We believe that the best single test for ovarian reserve from a single blood test is the Ovarian Assessment Report (OAR). This test is done by performing a pelvic ultrasound on day 3 (2-4) of the menstrual cycle to make sure that there are no large cysts and to determine ovarian volume and antral follicle counts.
Blood is drawn and sent to ReproSource in Boston, MA for comprehensive testing that includes Age, Follicle stimulating hormone (FSH), Estradiol (E2), Luteinizing hormone (LH), Antimüllerian hormone (AMH) and Inhibin B.
As a female ages, and egg quality (and quantity) goes down, the FSH level increases and AMH and Inhibin B goes down. Each individual score is reported and an egg retrieval score is calculated using a linear regression model developed in conjunction with the Boston IVF Fertility program. The egg retrieval score gives a good estimate of the number of eggs that might be retrieved using an optimal conventional IVF stimulation protocol.
The egg score usually ranges between 1 and 20. Patients scores are also placed in a category – Excellent (16-20), Good (11-15), Fair (6-10) and Reduced (<6). This test is very helpful in predicting and categorizing a woman’s “egg quality”. The result is very helpful in designing custom egg stimulation protocols for IVF and for helping to predict pregnancy rates from various therapies. The cost for this test for self pay (prepaid) patients is less than $150 (June 2012). We recommend this test routinely as part of the initial infertility evaluation or at the time of IVF, if not done previously.
Prior to IVF, women with ovarian disease (severely decreased ovarian reserve) had no treatment options. With today’s technologies, pregnancy can often be achieved in older females using an egg donor.
Egg donors are young with healthy eggs and are carefully screened using many physiologic and psychological tests. If a donor’s eggs are used in an IVF cycle with the husband’s sperm, the success rates usually coincide with the donor’s age, and are typically high (>50% delivered pregnancy rate if 2 good embryos are transferred). In fact, successful pregnancies using donor eggs have been achieved in women in their fifties.
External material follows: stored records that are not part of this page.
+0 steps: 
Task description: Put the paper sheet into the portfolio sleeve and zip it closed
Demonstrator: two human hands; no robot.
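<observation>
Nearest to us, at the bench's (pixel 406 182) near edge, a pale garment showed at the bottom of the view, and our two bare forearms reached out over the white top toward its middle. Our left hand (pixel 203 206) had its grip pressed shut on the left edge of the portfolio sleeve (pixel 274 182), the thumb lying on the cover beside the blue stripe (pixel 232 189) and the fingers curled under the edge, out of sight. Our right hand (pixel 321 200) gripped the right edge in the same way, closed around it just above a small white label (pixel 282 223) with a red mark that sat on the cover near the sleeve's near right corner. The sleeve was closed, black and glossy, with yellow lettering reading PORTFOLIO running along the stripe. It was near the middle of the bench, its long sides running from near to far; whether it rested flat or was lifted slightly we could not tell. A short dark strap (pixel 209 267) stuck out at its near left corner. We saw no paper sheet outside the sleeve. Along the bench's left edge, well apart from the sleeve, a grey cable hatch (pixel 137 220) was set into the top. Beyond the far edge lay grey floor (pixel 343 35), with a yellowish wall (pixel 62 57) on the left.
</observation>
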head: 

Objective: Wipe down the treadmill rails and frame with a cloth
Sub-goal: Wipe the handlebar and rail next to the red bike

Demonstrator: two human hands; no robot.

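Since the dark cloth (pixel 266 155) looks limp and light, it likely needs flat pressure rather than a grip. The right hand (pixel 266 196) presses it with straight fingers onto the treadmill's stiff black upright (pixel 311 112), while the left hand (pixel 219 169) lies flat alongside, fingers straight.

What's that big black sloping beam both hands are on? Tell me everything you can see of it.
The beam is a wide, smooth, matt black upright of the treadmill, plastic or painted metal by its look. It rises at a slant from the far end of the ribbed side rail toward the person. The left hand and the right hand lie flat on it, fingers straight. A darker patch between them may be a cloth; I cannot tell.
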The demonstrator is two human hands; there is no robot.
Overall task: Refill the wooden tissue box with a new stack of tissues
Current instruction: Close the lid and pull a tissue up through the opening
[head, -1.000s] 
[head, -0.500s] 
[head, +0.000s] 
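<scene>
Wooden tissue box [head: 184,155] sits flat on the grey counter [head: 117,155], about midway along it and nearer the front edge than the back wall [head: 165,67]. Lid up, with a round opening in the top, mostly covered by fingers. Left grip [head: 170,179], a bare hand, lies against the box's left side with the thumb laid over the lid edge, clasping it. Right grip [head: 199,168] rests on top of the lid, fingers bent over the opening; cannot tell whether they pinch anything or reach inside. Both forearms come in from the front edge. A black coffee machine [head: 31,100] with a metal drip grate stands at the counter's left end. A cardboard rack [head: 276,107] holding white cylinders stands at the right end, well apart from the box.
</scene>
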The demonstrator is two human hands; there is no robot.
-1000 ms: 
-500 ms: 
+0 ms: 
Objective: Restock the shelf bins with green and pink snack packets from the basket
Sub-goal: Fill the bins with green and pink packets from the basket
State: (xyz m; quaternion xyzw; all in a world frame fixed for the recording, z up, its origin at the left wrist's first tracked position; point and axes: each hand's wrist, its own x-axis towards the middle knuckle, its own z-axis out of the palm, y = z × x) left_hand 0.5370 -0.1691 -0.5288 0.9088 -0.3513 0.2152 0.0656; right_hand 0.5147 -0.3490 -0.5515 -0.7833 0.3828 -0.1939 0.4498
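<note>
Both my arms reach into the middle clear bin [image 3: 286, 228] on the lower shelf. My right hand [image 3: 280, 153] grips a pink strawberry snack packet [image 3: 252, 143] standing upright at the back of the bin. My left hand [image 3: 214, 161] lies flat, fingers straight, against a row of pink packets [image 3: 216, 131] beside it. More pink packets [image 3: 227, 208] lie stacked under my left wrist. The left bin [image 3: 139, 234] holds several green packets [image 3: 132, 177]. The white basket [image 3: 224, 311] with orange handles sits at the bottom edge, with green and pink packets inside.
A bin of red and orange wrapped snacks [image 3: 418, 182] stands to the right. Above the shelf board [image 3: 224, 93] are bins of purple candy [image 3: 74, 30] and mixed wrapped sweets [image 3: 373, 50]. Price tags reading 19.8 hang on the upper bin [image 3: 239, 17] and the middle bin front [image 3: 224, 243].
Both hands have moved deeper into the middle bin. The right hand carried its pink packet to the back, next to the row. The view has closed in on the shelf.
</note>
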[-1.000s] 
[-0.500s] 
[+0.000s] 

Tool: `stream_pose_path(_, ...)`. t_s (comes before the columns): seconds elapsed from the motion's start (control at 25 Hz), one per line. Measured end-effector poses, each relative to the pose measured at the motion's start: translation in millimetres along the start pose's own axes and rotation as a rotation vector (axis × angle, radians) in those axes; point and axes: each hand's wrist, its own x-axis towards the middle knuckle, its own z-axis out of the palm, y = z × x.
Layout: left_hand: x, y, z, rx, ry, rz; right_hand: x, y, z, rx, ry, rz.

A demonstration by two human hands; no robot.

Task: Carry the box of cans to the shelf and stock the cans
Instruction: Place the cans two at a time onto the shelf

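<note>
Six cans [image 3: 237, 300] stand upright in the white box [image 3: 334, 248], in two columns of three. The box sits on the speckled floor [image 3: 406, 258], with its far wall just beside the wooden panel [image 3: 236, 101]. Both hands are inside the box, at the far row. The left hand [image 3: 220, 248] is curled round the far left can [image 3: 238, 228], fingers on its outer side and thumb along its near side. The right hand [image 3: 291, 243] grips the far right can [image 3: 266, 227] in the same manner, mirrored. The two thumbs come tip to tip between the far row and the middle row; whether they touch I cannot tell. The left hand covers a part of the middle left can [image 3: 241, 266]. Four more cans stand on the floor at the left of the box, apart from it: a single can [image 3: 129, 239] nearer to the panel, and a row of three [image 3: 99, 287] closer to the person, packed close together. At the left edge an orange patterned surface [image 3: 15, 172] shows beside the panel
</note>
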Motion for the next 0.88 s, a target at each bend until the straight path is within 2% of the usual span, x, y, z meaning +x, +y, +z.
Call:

The offspring will have the genetic makeup of the father and the egg donor.
There are new technologies currently available at RCC that allow young women to reliably freeze their eggs for use in future IVF cycles when they are older. If a woman underwent FSH ovulation induction, she could produce many eggs that could be cryopreserved for future thawing, fertilization and subsequent embryo transfer when she is older.
Over 3000 pregnancies have been delivered using frozen/thawed eggs. If a patient needs to undergo chemotherapy or radiation therapy egg freezing should be considered. Egg freezing can also be performed for social indications (desire to preserve fertility and not currently married or married and not currently desiring pregnancy).